# M50, Exposure meter does not seem to tie into the focal point.



## Rocky (Dec 4, 2018)

I just found out that exposure measurement does not tie to the focal point. In the same scenery, I can set the focal point to bright, or dark area, the exposure still come up the same. The dark is still dark , the bright is still bright, under both cases. That is true for P, Tv and Av. Is there a set up problem? The meter is set to "Evaluation mode". If I remember it right, The M and M2 have the exposure meter tied to the focal point. Any input will be appreciated.


----------



## Mark3794 (Dec 4, 2018)

Do you mean that your camera doesn't change shutter speed (in Av) if you change focus point? I just tried on my m50 and the exposure changes if i set another focus point.


----------



## Rocky (Dec 4, 2018)

The shutter speed changes less than 1stop between setting the focal point between the dark object and the bright subject with the SAME SCENERY


----------



## Mt Spokane Photography (Dec 4, 2018)

Its averaging the area of the whole image around the focus point. That means a smaller change in exposure for some scenes. I tried my R just now because it is laying here. In the P mode with auto ISO, it changes exposure from 1/125 f/2.8 ISO 500 for a light object, and then moving the focus point to a adjacent black object, the exposure becomes 1/125 f/2.8 ISO 2500. The difference is very obvious on the lcd. A change of slightly over 2 stops.

Then, with a slightly different distance, I selected Av with ISO fixed at 400, f/2.8, and the shutter went from 1/100 to 1/25 or 2 stops. 

The difference was likely due to me being further away the 2nd time, so there was a different average calculated.

In both cases, the difference was very obvious on the LCD.

My SL2 and my 5D MK IV in live view operate the same way.

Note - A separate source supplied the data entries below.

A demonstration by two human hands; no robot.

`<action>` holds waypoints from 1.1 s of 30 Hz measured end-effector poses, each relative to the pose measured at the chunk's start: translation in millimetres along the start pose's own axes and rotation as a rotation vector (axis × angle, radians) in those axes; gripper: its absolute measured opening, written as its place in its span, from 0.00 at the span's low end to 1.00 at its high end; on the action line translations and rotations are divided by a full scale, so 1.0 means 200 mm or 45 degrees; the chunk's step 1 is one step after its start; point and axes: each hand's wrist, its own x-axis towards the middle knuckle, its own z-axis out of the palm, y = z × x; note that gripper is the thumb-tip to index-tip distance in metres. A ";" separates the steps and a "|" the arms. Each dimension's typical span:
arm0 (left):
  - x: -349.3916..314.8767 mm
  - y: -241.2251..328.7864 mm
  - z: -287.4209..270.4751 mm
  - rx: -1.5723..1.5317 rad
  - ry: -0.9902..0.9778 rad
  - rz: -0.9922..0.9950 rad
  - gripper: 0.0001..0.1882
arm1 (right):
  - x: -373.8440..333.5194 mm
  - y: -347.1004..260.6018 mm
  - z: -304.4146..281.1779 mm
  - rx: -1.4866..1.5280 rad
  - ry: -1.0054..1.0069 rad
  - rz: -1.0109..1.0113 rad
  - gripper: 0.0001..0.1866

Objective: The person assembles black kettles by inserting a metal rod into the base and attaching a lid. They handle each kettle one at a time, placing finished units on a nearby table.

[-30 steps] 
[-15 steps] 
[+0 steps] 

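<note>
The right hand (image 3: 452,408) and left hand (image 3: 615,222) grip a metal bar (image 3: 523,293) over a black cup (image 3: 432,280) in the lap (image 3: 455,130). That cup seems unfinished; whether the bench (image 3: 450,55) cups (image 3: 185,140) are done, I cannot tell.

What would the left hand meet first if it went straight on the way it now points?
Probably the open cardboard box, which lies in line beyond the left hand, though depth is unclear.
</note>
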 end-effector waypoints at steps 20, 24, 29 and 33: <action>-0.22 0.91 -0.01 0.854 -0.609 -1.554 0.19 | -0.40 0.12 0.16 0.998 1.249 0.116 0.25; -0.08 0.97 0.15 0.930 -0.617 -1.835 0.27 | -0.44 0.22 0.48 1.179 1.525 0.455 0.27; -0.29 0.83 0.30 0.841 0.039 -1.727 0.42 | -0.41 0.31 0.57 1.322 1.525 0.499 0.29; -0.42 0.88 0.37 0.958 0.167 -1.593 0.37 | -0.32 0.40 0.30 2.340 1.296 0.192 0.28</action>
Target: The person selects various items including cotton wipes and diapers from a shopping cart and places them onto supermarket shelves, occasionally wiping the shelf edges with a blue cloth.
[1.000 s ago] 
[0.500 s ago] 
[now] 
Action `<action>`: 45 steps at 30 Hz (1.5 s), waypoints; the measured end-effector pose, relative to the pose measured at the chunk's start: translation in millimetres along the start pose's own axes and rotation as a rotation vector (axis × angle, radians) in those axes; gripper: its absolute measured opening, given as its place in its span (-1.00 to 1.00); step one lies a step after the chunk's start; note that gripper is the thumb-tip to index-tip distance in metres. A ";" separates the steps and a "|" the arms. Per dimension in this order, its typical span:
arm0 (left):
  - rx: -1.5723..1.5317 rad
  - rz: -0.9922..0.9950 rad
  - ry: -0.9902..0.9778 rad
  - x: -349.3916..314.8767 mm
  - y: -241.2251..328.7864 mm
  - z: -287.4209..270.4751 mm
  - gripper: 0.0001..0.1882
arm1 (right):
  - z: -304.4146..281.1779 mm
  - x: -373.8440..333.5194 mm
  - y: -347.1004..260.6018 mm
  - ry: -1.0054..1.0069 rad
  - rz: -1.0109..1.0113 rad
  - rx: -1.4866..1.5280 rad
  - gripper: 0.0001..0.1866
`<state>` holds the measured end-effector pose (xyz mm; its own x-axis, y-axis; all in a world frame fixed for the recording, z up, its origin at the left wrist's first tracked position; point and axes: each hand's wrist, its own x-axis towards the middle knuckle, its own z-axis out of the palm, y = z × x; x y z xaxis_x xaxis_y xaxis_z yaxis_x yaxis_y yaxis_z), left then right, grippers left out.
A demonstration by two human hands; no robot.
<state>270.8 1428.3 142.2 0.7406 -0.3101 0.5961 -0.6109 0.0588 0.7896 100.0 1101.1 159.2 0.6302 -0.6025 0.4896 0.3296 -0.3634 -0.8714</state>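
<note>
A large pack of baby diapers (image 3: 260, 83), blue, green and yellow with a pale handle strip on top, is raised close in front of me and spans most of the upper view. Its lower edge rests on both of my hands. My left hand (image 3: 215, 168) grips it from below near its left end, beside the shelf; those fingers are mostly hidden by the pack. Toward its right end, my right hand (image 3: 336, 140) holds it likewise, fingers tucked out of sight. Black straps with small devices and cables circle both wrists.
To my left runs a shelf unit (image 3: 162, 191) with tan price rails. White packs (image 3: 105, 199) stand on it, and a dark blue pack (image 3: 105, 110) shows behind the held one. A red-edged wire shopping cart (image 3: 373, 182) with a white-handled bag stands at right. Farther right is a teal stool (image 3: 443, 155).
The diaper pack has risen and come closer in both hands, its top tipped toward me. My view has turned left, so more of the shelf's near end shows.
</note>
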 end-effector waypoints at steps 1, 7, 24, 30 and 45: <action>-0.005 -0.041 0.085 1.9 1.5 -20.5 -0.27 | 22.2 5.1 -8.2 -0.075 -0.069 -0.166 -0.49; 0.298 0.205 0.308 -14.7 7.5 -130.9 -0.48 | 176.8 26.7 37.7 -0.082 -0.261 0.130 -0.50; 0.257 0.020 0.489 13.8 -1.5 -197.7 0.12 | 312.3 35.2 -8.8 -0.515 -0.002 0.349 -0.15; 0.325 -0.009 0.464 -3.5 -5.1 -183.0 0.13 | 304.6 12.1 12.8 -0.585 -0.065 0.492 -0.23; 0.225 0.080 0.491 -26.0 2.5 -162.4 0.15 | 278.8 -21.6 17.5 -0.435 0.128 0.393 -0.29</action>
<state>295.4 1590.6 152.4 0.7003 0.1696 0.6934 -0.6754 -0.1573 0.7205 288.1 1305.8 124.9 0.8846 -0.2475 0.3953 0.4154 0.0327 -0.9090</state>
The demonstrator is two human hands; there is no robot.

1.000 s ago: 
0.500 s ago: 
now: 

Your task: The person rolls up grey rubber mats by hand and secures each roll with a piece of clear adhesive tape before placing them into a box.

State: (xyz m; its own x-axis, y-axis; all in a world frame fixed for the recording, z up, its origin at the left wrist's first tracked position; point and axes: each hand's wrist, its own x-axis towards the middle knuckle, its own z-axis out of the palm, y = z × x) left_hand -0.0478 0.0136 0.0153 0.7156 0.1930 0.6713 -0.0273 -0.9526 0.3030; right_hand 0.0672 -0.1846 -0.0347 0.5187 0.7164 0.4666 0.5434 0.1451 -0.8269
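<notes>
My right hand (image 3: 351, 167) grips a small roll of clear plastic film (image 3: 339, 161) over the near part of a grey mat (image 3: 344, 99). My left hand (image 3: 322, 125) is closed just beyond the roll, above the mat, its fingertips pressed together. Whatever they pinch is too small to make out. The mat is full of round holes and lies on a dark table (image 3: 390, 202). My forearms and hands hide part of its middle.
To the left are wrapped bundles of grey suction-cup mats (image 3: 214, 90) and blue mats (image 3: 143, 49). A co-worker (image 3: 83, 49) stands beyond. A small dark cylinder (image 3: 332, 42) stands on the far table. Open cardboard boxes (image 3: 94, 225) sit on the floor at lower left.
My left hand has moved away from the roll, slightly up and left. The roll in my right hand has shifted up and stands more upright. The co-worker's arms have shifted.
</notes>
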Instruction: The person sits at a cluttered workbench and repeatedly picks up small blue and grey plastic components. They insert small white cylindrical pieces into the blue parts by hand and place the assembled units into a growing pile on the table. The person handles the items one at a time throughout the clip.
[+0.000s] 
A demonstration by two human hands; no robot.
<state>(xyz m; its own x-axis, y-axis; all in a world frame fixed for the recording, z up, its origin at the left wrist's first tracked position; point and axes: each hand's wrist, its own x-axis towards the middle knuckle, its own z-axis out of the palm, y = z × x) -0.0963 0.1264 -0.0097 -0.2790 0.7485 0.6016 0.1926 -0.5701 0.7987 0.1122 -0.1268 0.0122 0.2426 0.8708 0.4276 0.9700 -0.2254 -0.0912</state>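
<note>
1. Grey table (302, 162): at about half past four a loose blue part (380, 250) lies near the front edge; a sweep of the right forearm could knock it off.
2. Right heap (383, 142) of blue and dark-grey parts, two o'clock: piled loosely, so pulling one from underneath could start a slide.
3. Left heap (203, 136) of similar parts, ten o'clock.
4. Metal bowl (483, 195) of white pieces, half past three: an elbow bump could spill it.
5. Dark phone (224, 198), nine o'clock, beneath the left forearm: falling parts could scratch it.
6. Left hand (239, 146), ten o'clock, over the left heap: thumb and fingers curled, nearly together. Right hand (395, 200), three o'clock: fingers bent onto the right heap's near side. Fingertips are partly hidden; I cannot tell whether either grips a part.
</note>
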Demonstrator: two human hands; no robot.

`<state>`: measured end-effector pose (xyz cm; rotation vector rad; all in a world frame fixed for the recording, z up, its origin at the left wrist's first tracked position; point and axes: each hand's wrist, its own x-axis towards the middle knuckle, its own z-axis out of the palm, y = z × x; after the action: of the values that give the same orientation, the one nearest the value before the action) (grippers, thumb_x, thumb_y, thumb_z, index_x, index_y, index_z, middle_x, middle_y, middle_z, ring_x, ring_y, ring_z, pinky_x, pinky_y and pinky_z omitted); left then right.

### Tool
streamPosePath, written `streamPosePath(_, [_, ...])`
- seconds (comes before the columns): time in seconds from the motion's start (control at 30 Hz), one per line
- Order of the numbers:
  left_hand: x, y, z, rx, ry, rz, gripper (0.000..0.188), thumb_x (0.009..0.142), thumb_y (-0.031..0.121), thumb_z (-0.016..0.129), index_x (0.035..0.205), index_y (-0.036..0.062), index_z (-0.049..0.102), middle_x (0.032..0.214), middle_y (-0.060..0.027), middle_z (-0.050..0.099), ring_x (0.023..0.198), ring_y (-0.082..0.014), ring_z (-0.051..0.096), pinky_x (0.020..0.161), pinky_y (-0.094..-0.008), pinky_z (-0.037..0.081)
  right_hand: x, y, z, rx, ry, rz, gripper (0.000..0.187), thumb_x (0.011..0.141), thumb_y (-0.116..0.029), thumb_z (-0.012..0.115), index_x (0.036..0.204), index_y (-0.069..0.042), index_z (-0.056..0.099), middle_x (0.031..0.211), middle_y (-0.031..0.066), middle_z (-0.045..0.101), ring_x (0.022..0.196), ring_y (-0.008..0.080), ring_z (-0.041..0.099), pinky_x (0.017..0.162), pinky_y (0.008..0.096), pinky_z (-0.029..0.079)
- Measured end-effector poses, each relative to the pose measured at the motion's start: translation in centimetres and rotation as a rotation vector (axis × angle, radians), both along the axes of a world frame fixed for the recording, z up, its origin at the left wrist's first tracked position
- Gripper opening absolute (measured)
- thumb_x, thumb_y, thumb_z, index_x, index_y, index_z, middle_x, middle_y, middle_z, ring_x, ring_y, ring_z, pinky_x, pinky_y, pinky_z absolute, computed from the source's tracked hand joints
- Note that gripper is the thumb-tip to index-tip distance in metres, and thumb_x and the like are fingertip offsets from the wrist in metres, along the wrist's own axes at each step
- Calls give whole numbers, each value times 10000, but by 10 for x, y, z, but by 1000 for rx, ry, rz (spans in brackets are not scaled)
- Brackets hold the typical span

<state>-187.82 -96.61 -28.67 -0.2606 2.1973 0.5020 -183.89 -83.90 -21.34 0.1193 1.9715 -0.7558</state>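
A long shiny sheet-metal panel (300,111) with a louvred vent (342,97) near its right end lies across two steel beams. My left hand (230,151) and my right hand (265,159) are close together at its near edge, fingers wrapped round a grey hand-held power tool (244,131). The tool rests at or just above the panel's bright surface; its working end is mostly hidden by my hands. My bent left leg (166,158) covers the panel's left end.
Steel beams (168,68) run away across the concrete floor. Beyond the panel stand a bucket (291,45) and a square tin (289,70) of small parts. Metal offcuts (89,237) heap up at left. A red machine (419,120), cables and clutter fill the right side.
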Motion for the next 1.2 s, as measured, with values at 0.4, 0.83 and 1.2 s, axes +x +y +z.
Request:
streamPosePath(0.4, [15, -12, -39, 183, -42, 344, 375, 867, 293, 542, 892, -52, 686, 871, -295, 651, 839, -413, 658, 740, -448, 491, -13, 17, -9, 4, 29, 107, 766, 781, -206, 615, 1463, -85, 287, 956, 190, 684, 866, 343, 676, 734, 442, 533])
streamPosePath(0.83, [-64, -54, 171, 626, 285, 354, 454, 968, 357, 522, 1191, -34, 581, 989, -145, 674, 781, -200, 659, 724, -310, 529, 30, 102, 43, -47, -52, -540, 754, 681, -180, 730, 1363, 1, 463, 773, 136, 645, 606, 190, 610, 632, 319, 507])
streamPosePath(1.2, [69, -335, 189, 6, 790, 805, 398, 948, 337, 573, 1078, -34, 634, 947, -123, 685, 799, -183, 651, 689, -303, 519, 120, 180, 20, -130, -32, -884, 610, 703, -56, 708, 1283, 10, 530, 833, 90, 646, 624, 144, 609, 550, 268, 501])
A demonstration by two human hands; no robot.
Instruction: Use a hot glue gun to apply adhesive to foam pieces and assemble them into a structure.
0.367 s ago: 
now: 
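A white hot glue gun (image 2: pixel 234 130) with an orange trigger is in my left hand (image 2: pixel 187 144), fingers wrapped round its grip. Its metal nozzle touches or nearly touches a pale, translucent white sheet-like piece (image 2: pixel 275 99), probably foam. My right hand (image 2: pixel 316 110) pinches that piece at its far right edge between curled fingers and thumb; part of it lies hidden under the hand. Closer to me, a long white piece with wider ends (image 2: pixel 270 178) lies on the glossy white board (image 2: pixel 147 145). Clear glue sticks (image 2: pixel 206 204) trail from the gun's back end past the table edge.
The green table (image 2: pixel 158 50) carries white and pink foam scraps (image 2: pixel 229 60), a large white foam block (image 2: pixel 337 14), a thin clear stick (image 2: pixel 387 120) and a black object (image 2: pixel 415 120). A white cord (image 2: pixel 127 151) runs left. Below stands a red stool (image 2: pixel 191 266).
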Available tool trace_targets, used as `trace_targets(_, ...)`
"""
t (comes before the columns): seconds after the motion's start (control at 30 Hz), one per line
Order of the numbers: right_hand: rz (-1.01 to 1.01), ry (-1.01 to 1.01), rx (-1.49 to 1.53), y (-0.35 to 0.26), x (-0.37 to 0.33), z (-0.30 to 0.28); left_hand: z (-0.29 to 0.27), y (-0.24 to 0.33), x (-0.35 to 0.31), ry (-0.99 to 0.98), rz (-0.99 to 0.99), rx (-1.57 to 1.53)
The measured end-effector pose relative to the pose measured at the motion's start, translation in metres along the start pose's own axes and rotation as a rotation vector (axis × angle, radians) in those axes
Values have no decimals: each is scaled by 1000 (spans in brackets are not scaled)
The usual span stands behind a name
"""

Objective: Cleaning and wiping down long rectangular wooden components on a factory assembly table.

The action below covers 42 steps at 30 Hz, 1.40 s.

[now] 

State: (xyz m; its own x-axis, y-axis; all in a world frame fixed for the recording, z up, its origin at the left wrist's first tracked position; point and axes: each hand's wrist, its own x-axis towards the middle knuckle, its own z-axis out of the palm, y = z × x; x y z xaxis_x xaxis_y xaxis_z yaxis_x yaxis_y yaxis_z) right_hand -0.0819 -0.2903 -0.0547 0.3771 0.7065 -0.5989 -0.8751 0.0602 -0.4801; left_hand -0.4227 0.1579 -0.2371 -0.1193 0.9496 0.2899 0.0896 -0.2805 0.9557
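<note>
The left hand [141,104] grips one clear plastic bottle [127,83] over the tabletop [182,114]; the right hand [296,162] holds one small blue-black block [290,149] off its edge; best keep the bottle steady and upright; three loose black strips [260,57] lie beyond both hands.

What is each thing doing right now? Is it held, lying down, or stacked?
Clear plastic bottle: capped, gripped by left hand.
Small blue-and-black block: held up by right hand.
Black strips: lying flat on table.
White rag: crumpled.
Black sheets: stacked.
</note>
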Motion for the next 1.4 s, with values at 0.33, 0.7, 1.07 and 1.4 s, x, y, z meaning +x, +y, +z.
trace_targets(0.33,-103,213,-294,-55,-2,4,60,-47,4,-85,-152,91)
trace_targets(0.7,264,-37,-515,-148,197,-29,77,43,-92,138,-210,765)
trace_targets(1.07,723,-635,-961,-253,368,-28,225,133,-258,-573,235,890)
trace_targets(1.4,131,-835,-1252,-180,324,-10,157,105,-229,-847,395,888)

It is possible that there is a setting that affects it, or the camera has a problem. I use single point AF and exposure sim on.


----------



## Rocky (Dec 5, 2018)

Mt Spokane, Thanks. I tried to focus on the computer screen and the dark shelf below the computer table. I got a change of over 2 stop. I was spoiled by the 40D that the focus points also acts as spot meter even at evaluation metering. Therefore the reading between drak object and bright object in huge. Sometimes that can ruin the picture. Now the M50 is really acts like evaluation metering and let us "tilt" the balance slightly and give you acceptable picture whether you point to dark part or bright part of the scenery, except the light bulb or computer screen.
Another accidental finding, large focus aquare focus faster than small focus square at non-ideal situation, e.g. bright computer screen, not so brightly lit room etc.


----------